As the reliance on email and digital platforms has increased, so have the consequences of cyber insecurity and attacks from hackers. Fighting phishing attempts and maintaining secure personal accounts has consistently proven to be difficult for students and administrators.
“One of our greatest risks on-campus is the phishing that happens and people giving out their username and password through phishing,” Chief Information Officer and Director of Computing and Information Technology Sue Chichester said. “There’s always phishing. I wouldn’t say there’s really an increase in it. It’s something that we really work at all the time.”
While there has not been a sizeable increase in the number of phishing scams seen on-campus, these attacks have gotten more sophisticated, according to Chichester. Phishers have gone from sending confusing messages with misspelled words and sketchy links to pretending to be reputable companies, even using names of employees to further convince victims. For example, many students fell victim to a phishing attack during spring 2017 that gave the illusion that their professor was sending them a Google Doc.
“The timing was impeccable,” Chichester said. “[The phishing incident came] when people would maybe be expecting to get something like that from a professor.”
These attacks range from phishers requesting passwords or usernames to more sensitive details, like social security numbers or credit card information. When attacks reach a higher level of severity, the campus has a plan set for what steps need to be taken to guarantee students’ information remains safe.
“We have a response plan in place for things that happen,” Chichester said. “If we do have a breach, we have insurance in place that would help us with the response.”

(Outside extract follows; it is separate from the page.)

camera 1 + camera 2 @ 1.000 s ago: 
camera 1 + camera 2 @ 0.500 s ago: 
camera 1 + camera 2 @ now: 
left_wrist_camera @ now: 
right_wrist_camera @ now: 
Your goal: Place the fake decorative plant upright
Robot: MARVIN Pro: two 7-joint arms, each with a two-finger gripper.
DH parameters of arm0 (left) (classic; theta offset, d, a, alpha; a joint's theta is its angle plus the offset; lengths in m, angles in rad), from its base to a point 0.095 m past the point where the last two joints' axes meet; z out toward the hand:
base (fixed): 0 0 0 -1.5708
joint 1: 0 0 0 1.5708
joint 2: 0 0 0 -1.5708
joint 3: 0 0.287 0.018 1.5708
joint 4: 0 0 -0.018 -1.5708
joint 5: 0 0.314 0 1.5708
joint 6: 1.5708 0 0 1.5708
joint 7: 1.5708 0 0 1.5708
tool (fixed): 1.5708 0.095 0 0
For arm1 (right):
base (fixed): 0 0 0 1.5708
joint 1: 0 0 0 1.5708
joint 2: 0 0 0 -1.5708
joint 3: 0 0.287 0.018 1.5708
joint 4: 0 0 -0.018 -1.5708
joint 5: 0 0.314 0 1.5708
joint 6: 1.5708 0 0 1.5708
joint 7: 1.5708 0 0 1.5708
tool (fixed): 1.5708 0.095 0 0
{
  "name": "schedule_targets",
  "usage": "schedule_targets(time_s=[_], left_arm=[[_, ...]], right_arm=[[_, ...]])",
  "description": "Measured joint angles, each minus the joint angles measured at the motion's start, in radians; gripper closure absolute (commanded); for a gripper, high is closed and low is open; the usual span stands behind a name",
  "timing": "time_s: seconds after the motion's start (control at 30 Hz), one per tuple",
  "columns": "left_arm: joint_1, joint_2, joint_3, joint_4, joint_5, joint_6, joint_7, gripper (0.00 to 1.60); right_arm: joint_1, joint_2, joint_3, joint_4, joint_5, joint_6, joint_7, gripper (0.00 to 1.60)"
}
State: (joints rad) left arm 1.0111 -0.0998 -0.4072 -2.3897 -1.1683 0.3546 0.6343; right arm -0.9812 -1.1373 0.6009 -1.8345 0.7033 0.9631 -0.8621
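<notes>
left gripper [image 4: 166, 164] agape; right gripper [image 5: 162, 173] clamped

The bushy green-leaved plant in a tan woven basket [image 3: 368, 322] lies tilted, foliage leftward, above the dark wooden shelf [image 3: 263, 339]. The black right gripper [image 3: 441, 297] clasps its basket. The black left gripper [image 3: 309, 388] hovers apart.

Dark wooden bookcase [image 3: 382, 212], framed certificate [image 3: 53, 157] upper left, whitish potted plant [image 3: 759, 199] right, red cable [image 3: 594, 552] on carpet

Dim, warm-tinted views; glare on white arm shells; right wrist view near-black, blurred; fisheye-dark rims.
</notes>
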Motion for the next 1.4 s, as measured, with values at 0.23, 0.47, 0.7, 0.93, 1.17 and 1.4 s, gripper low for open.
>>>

To prepare for such a potential crisis, Geneseo faculty are required, through state policy, to take part in an online cyber security training course, according to Chichester. SUNY Information Security Policy 6900 states that Geneseo must “provide regular training to all individuals who access State University information assets and systems.”
While it is mandatory for faculty, students are not required to be trained in cyber security safety. With the exception of students working on-campus, there is no program that trains students on how to keep information safe, Chichester said.
A voluntary program focusing on these skills is currently in the works through CIT, according to Chichester. CIT has purchased a program from a company called KnowBe4 that will be available to students wishing to improve their personal cyber security.
Even without participating in the online training, there are multiple ways students can take precautions to ensure their information is as safe and secure as possible. Chichester emphasized the need for a strong password.
“I use the same password for everything I do,” freshman physics major Declan McLary said. “In that sense, I have a fairly weak firewall.”
Some students, like McLary, have weak passwords that they use for multiple sites. The college requires students to change their passwords regularly due to the potential insecurity for students who use indistinct or similar passwords.
Concerns about cyber security came about during the stalking of a student in the Sigma Kappa sorority in fall 2017. The alleged stalker was able to access the student’s account and purposefully failed her quizzes in her chemistry class, according to a Jan. 3 article from the Democrat & Chronicle.
While Chichester accepted the notion that the college is responsible for helping to maintain a safe cyber-infrastructure, she feels that campus cyber security isn’t completely up to the college itself.
“Security is everyone’s responsibility,” Chichester said. “With that it’s mostly that you’re paying attention. You’re not falling for phishing scams and that you are setting good passwords.”
Communication major sophomore William Dorfner echoed the notion that students should keep their own self-interest in mind.
“It’s not Geneseo’s job to make sure accounts are secure,” Dorfner said. “Learning how to have a good password and cyber security skills are part of growing up and you have to learn that yourself.”